WHAT TO DO
The lines to extract run from the first line of the material below to the line containing "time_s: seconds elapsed", both included; leave the pictures behind.

SUPPLIED DATA

○ ○ ○

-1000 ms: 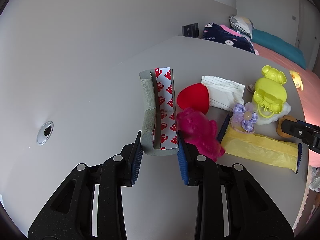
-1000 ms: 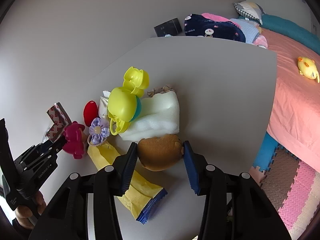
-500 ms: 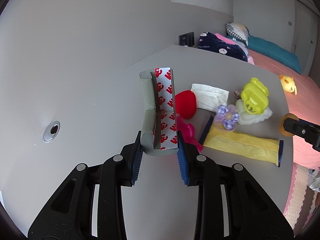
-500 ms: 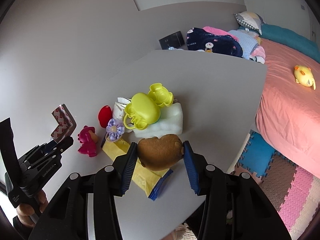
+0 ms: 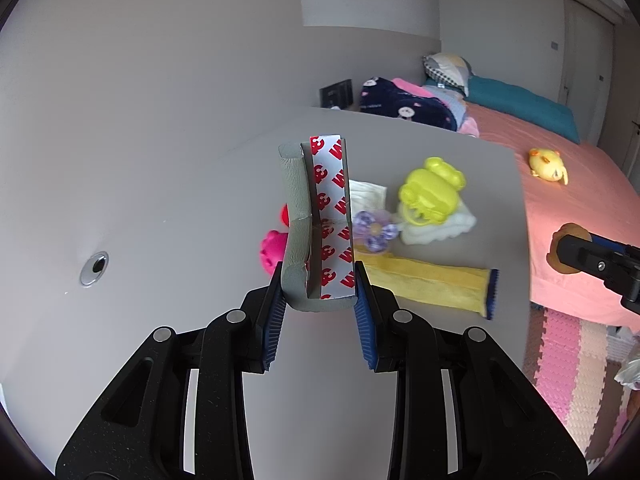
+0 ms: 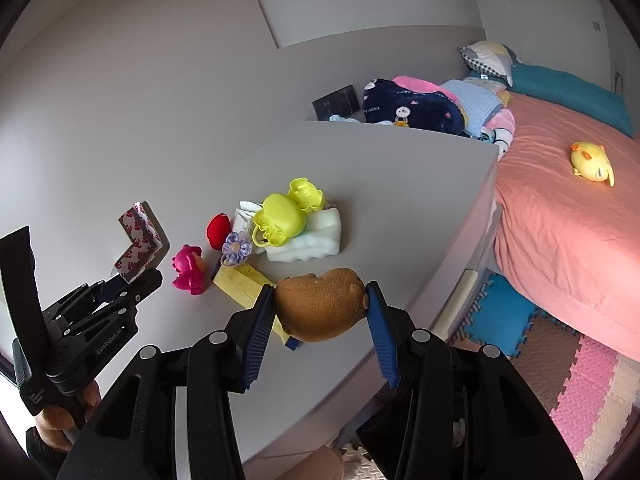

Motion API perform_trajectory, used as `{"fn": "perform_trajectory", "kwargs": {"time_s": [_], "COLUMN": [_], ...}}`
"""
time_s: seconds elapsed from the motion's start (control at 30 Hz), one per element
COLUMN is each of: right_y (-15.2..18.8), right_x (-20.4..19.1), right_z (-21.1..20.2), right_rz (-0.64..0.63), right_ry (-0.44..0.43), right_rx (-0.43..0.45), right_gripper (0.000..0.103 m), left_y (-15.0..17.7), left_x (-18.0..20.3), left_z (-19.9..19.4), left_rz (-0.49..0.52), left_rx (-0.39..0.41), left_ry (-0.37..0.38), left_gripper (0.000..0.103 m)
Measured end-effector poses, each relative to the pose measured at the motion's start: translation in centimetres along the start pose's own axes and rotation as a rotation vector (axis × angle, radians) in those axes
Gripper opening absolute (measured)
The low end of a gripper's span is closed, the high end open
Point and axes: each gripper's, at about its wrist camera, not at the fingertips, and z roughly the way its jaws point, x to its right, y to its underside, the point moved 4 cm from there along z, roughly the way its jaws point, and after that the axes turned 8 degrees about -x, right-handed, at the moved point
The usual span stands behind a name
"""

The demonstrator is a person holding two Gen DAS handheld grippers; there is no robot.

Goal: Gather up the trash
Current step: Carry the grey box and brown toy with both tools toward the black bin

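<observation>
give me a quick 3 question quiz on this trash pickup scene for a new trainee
1. True or false: the left gripper is shut on the grey foam corner guard with red-and-white tape backing.
2. Which item does the right gripper hold? A) the brown sponge-like lump B) a yellow cloth C) a purple flower
3. Fill in: the yellow bear-shaped plastic mould rests on a piece of white ____.

Key: 1 true; 2 A; 3 foam
</observation>
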Motion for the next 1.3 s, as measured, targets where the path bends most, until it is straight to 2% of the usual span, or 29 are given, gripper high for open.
{"fn": "perform_trajectory", "kwargs": {"time_s": [0.7,1.3], "right_y": [3.1,5.2], "right_x": [5.7,10.2], "right_z": [-6.3,-9.4], "right_rz": [0.062,0.139], "right_ry": [0.08,0.148], "right_rx": [0.071,0.107], "right_gripper": [0.048,0.048], "left_y": [1.0,2.2], "left_x": [11.0,17.7], "left_z": [-2.3,-2.7], "left_rz": [0.159,0.27], "left_rx": [0.024,0.014], "left_ry": [0.147,0.239], "left_gripper": [0.032,0.032]}}
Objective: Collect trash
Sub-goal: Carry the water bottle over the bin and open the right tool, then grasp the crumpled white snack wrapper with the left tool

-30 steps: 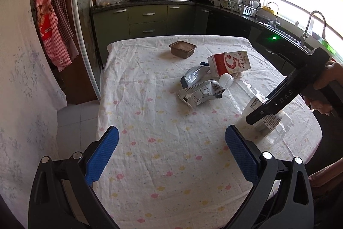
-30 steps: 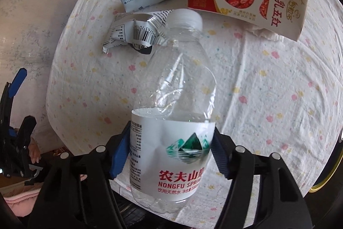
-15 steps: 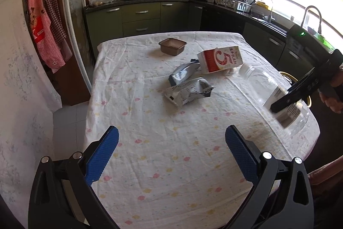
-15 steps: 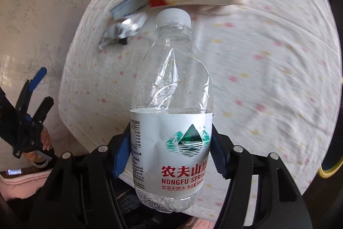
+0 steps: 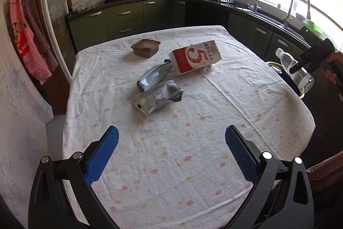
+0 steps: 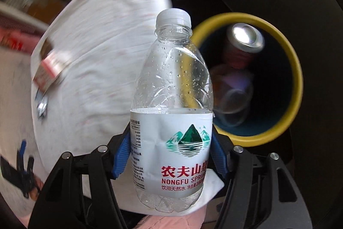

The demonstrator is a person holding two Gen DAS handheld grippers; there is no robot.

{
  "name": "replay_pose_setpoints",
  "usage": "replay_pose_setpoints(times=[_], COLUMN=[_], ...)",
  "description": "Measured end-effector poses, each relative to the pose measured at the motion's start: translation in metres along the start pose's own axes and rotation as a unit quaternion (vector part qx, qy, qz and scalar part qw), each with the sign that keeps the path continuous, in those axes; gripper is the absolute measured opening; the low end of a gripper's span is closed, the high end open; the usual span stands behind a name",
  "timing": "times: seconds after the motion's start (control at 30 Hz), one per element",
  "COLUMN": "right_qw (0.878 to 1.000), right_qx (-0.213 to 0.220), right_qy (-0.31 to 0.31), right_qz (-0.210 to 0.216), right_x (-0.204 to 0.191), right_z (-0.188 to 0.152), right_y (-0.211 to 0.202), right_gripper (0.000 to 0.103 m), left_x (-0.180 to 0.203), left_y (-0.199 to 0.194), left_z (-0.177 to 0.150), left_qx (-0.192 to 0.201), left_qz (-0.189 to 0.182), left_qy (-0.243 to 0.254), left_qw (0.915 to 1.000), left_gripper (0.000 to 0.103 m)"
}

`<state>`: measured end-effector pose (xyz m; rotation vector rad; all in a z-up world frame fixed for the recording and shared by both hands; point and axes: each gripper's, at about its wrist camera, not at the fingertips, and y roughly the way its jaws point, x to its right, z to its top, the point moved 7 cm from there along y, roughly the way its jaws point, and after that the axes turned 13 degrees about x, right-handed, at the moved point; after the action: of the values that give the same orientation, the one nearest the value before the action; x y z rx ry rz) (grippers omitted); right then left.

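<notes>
My right gripper (image 6: 171,150) is shut on a clear plastic water bottle (image 6: 172,121) with a white label; its blue pads press the label on both sides. The bottle (image 5: 297,71) hangs past the table's right edge, beside a yellow-rimmed bin (image 6: 297,70) that holds a can and a clear cup. My left gripper (image 5: 171,149) stands open over the near part of the table, nothing between its fingers. On the cloth lie a red-and-white milk carton (image 5: 195,59), a blue-silver pouch (image 5: 153,76), a crumpled silver wrapper (image 5: 158,97) and a brown tray (image 5: 145,48).
The table (image 5: 193,164) wears a white flowered cloth. Kitchen cabinets, a stove with pots and a sink with a tap run along the back and right. Aprons (image 5: 27,35) hang at the left by a door frame. A person's hand (image 5: 331,67) holds the right gripper.
The right gripper has swung the bottle off the table to the right, over to the yellow-rimmed bin. The left gripper drifted a little, still open.
</notes>
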<state>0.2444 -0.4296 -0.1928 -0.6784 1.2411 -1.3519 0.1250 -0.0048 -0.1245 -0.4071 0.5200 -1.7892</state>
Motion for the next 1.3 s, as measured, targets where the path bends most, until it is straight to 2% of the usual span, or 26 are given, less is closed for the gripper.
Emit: replay_pose_setpoints(times=[0.23,0.37,0.47,0.53,0.7,0.87,1.13,1.23,1.3], right_qw=[0.995,0.988,0.984,0.983,0.985,0.988,0.988,0.987,0.987], right_qx=[-0.010,-0.018,0.005,0.024,0.061,0.089,0.086,0.074,0.069], right_qy=[0.103,0.151,0.177,0.185,0.162,0.105,0.011,-0.008,-0.014], right_qz=[-0.002,0.008,0.000,0.002,0.016,0.068,0.130,0.143,0.147], right_x=[0.071,0.081,0.095,0.093,0.075,0.023,-0.055,-0.070,-0.075], right_z=[0.007,0.011,0.018,0.021,0.017,0.004,-0.023,-0.030,-0.034], right_y=[0.014,0.028,0.028,0.021,0.000,-0.023,-0.030,-0.028,-0.027], right_gripper=[0.062,0.064,0.075,0.075,0.075,0.077,0.077,0.077,0.077], left_x=[0.009,0.013,0.017,0.018,0.018,0.020,0.012,0.013,0.014], left_y=[0.006,0.011,0.011,0.010,0.012,0.020,0.047,0.061,0.071], left_z=[0.005,0.006,0.006,0.006,0.007,0.010,0.024,0.031,0.031], left_qx=[-0.005,-0.007,-0.007,-0.007,-0.007,-0.003,0.014,0.024,0.015], left_qz=[-0.005,-0.011,-0.015,-0.017,-0.018,-0.035,-0.055,-0.089,-0.122], left_qy=[0.007,0.006,0.009,0.013,0.012,0.019,0.070,0.117,0.141], left_qw=[1.0000,0.9999,0.9998,0.9998,0.9997,0.9992,0.9959,0.9888,0.9823], left_gripper=[0.098,0.098,0.098,0.098,0.098,0.098,0.098,0.098,0.097])
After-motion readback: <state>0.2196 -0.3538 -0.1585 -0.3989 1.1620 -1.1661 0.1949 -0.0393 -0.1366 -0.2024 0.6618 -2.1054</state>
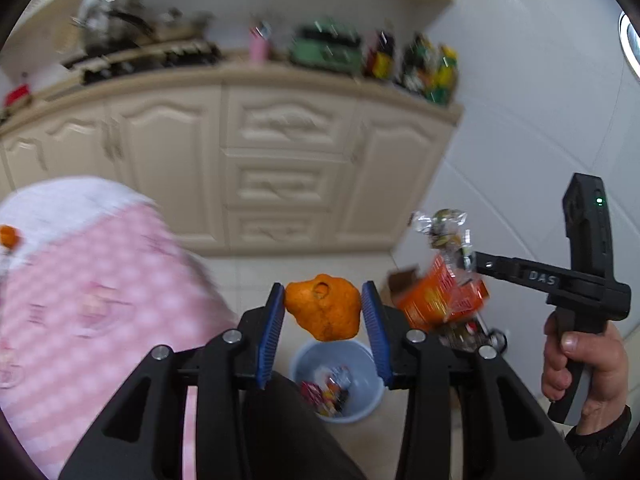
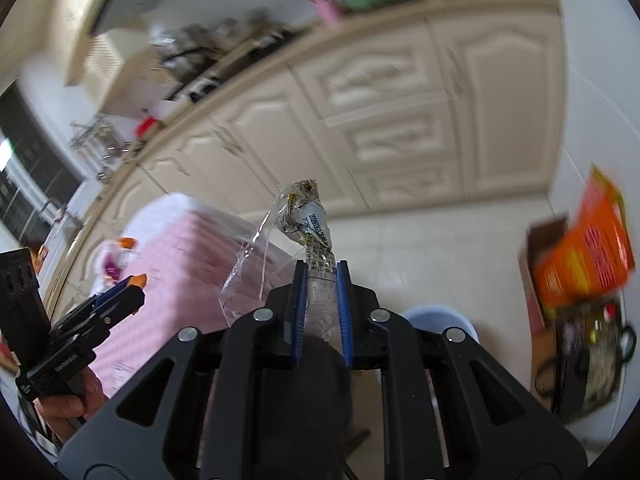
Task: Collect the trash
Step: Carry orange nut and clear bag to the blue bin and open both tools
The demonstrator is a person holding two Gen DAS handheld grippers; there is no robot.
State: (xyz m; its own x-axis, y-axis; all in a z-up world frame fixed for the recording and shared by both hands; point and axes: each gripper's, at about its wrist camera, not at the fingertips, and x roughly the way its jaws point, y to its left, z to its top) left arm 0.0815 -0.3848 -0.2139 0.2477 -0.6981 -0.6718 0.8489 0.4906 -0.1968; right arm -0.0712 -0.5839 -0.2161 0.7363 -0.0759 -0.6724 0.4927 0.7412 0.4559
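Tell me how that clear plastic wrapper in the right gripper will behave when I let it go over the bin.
The wrapper looks thin and crinkled, so it is probably very light and may drift rather than drop straight. Its loose flap hangs floppy beside the right gripper, so it could cling to a pad. The bin sits below; release low.

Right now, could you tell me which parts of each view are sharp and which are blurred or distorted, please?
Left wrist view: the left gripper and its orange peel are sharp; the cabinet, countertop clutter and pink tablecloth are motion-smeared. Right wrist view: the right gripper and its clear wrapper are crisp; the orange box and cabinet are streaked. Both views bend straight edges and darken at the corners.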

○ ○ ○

RESULT FOR THIS TASK
-1000 ms: 
-1000 ms: 
-500 ms: 
-500 ms: 
+0 ms: 
+0 ms: 

Motion API perform_trajectory, used as `{"fn": "perform_trajectory", "kwargs": {"time_s": [_], "COLUMN": [_], ...}}`
"""
time_s: seconds elapsed from the motion's start (control at 30 Hz), one per element

The response to the exercise is now complete.